IndusInd Bank announced resignation of Deputy CEO Arun Khurana following the disclosure of accounting discrepancies leading to a ₹1,959.98 crore impact on the bank’s earnings. 

In light of the recent accounting issues related to internal derivative trades, “I having oversight of the Treasury Front office function, as the whole time director, Deputy CEO and a part of senior management of the bank, hereby resign, effective immediately,” Khurana wrote in a letter to IndusInd Bank’s board that was included in a stock market filing. 

“Pursuant to Regulation 30, Schedule III, Part A, Para A(7C) and other applicable provisions of the SEBI (Listing Obligations and Disclosure Requirements) Regulations, 2015 as amended, we hereby inform that Mr. Arun Khurana, Whole-time Director (Executive Director) & Dy. CEO, Key Managerial Personnel of the Bank, has by his letter dated April 28, 2025, resigned with immediate effect,” the filing read. 
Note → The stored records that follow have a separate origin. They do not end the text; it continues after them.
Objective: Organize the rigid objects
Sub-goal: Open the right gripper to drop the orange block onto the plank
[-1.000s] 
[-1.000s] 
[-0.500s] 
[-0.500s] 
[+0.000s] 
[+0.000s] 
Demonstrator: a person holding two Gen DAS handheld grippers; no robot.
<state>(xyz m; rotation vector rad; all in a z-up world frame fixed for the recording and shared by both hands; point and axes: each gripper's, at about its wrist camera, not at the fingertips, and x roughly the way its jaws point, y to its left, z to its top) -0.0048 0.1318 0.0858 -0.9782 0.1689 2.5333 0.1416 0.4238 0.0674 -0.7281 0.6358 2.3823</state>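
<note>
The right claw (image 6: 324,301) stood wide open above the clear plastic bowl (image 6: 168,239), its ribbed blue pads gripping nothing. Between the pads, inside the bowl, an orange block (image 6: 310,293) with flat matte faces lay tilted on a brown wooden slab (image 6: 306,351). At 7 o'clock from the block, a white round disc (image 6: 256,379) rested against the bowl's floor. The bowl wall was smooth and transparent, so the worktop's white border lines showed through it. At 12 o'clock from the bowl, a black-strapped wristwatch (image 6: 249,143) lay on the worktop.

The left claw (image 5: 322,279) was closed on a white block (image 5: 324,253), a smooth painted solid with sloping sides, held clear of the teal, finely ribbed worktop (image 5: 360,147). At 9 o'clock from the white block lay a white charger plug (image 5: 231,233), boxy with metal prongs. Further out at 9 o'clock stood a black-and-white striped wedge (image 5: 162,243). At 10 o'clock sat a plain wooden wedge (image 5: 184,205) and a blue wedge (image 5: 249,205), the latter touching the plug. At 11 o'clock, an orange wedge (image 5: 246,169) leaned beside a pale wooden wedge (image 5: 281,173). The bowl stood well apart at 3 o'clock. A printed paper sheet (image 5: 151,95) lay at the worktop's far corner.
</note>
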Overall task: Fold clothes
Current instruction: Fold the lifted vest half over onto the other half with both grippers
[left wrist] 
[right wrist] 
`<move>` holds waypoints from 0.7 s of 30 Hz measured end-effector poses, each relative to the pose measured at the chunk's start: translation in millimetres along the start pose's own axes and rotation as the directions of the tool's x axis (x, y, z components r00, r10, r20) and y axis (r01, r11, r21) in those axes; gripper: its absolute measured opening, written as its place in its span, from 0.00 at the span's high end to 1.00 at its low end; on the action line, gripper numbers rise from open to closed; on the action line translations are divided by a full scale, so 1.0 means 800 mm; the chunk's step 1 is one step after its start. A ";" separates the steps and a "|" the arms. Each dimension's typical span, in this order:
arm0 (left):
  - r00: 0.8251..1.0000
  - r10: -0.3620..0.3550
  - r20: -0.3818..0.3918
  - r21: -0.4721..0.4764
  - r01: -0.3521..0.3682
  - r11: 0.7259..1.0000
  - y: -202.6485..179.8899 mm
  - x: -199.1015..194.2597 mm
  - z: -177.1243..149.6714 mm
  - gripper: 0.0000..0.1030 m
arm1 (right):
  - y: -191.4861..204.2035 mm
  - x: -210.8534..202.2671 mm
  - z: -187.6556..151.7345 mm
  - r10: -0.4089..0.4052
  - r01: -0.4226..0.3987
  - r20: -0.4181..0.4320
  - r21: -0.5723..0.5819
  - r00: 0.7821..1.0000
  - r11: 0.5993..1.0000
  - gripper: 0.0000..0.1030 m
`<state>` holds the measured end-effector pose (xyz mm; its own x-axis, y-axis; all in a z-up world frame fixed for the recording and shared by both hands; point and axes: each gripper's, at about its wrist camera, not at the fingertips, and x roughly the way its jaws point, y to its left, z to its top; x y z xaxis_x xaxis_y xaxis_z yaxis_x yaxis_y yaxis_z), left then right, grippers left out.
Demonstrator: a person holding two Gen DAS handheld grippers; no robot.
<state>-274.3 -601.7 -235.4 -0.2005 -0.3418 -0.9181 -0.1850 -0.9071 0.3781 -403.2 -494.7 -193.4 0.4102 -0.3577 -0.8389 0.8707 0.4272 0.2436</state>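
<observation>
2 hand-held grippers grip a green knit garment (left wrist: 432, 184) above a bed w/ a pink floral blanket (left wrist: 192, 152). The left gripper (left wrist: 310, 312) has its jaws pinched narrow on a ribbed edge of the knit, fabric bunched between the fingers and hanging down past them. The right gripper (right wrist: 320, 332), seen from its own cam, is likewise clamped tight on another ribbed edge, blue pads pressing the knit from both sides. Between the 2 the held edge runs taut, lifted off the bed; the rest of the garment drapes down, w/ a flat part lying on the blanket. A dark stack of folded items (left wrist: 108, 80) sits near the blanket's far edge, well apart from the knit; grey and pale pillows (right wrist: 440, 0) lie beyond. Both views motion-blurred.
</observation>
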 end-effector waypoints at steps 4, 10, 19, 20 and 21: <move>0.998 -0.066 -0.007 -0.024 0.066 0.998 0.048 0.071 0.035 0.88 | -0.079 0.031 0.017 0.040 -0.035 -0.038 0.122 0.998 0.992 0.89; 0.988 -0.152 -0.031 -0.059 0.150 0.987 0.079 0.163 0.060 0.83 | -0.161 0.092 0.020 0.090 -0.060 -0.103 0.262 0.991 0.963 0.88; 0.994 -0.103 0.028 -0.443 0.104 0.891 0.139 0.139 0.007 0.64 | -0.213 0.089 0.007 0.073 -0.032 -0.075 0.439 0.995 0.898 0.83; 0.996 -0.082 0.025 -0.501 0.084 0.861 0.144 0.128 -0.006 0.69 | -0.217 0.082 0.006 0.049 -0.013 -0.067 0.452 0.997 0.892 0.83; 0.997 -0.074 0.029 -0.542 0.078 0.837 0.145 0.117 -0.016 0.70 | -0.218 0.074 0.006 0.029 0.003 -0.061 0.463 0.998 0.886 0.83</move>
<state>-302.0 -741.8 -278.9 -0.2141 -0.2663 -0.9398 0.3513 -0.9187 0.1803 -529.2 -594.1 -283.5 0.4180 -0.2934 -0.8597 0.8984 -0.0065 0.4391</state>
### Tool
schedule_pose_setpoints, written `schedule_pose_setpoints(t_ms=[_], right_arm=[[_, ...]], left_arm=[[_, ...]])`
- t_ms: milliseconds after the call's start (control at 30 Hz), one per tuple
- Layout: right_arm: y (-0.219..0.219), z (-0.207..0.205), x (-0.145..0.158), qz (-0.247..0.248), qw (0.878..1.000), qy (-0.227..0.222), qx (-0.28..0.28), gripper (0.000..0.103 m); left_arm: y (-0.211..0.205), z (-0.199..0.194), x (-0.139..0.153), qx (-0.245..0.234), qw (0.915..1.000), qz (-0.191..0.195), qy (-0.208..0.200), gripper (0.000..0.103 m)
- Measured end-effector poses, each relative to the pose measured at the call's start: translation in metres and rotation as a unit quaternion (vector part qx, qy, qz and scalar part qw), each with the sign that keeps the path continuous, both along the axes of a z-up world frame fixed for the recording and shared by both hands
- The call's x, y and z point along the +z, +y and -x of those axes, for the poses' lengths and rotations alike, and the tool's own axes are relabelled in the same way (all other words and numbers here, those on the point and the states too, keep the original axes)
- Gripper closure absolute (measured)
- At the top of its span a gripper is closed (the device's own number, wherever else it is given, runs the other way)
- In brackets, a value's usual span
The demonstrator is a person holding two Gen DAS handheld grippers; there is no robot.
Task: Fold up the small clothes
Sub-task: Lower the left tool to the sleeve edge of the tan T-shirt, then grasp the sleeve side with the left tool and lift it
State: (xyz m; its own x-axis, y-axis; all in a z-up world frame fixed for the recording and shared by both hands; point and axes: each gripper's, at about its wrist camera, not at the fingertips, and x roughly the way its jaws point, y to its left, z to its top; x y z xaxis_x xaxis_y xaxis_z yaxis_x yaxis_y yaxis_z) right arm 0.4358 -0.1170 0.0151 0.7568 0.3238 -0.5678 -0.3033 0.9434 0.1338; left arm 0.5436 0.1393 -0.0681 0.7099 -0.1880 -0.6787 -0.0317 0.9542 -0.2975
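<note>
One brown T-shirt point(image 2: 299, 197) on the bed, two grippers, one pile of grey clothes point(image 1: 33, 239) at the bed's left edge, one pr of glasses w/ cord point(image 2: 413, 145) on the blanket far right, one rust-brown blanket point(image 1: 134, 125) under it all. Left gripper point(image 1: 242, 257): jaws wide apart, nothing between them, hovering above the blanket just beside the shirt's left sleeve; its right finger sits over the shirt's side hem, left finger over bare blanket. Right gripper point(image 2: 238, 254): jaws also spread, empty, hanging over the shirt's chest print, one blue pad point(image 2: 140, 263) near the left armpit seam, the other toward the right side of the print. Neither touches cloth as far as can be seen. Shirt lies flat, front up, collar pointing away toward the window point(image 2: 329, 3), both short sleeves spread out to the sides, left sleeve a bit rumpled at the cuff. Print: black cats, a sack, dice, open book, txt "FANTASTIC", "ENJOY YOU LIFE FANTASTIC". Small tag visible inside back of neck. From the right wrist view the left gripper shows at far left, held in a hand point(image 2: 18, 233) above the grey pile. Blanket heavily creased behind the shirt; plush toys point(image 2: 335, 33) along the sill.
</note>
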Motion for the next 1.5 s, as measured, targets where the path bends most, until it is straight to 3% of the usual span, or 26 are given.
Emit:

IndusInd Bank, through an official disclosure to stock exchanges on April 27, confirmed that an independent professional firm, appointed by its Board of Directors, submitted its investigative report on April 26. The firm’s report validated the cumulative adverse accounting impact of ₹1,959.98 crore on the bank’s Profit and Loss account as of March 31, 2025, closely aligning with the figure earlier disclosed on April 15. 

According to the report, the discrepancies were primarily stemmed from the incorrect accounting of internal derivative trades especially during early terminations. These practices led to the premature recognition of notional profits, marking the principal root cause of the financial misstatements. It also evaluated the roles and actions of key employees involved. 

“The board is taking necessary steps to fix accountability of the persons responsible for these lapses and re-align roles and responsibilities of senior management,” the bank informed the bourses. 

IndusInd Bank has already discontinued all internal derivative trading activities from April 1, 2024. Furthermore, the resultant financial impact will be duly reflected in the bank’s FY24-25 financial statements, alongside measures to fortify internal controls.